Metallic biomaterials have been important in medicine for a time now. In the strong particle-filled inside environment of the human body, biomaterials are expected to be biocompatible. Therefore, some experts advise using long-lasting metallic biomaterials, such as tempered steel, CoCr compounds, and Tibased combinations. These biomaterials are fantastic options for a variety of therapeutic applications due to their great resistance to erosion, strength, hardness, and break durability. However, the flexible modulus of the majority of these materials’ muscular inserts is greater than that of normal bone, which results in the pressure-safety peculiarity. Biocompatibility can also be destroyed by a few particles that are released from long-lasting biomaterials. They could either leave the body or be removed by a subsequent medical operation; similar to how certain extremely long-lasting biomaterials on the market don’t fulfil patient needs, degradable biomaterials have been developed. Degradable biomaterials now play a significant role in therapies because they give a constant rate of resorption and the optimal healing process. After providing adequate biomechanical support, resorb able biomaterials gradually degrade without leaving any deposits. They accomplish their goal of promoting the repair process before being replaced by the host tissue. By eliminating all optional activities, extra costs, and the risk of developing new side effects, the patient’s hopelessness is eliminated. As a result of the corruption cycle, the mechanical assistance declines, causing the accumulation to move from the muscular inserts to the bones and, ultimately, to plunge the risk associated with the thinning of the bones. Biodegradable metallic biomaterials offer a better solution for load-bearing applications, despite the fact that bio-resorb able polymers are a hot material in tissue design and medicine delivery.
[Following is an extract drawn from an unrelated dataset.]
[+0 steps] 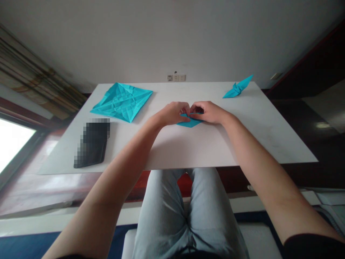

Therefore, biodegradable metallic biomaterials are much more suitable for use in load-bearing clinical devices. Iron (Fe), zinc (Zn), and magnesium (Mg) are the three most notable biodegradable metals and essential nutrients for human health. Fe is the metal whose mechanical characteristics are most similar to those of a typical ultra-durable metallic embed, and whose debasement rate is remarkably slow. Zn has a moderate rate of corrosion, yet it has a low degree of flexibility and strength. Studies on outcomes after the implantation of Mg biomaterials demonstrate how appealing Mg’s biocompatibility is and the debasement results of Mg can cause no problem, aggravation, or unfavourably susceptible responses to the human body. Nonetheless, the high consumption rate, surprising corruption, and underlying disappointment of Mg-based biomaterials may set off embed disappointment now and again.



Conflict of Interest

The author has declared no conflict of interest.

Citation: Taylor N (2023) Bio-Degradable Magnesium Bio-Materials. Bio Eng Bio Electron. 05:10.

Copyright: © 2023 Taylor N. This is an open-access article distributed under the terms of the Creative Commons Attribution License, which permits unrestricted use, distribution, and reproduction in any medium, provided the original author and source are credited.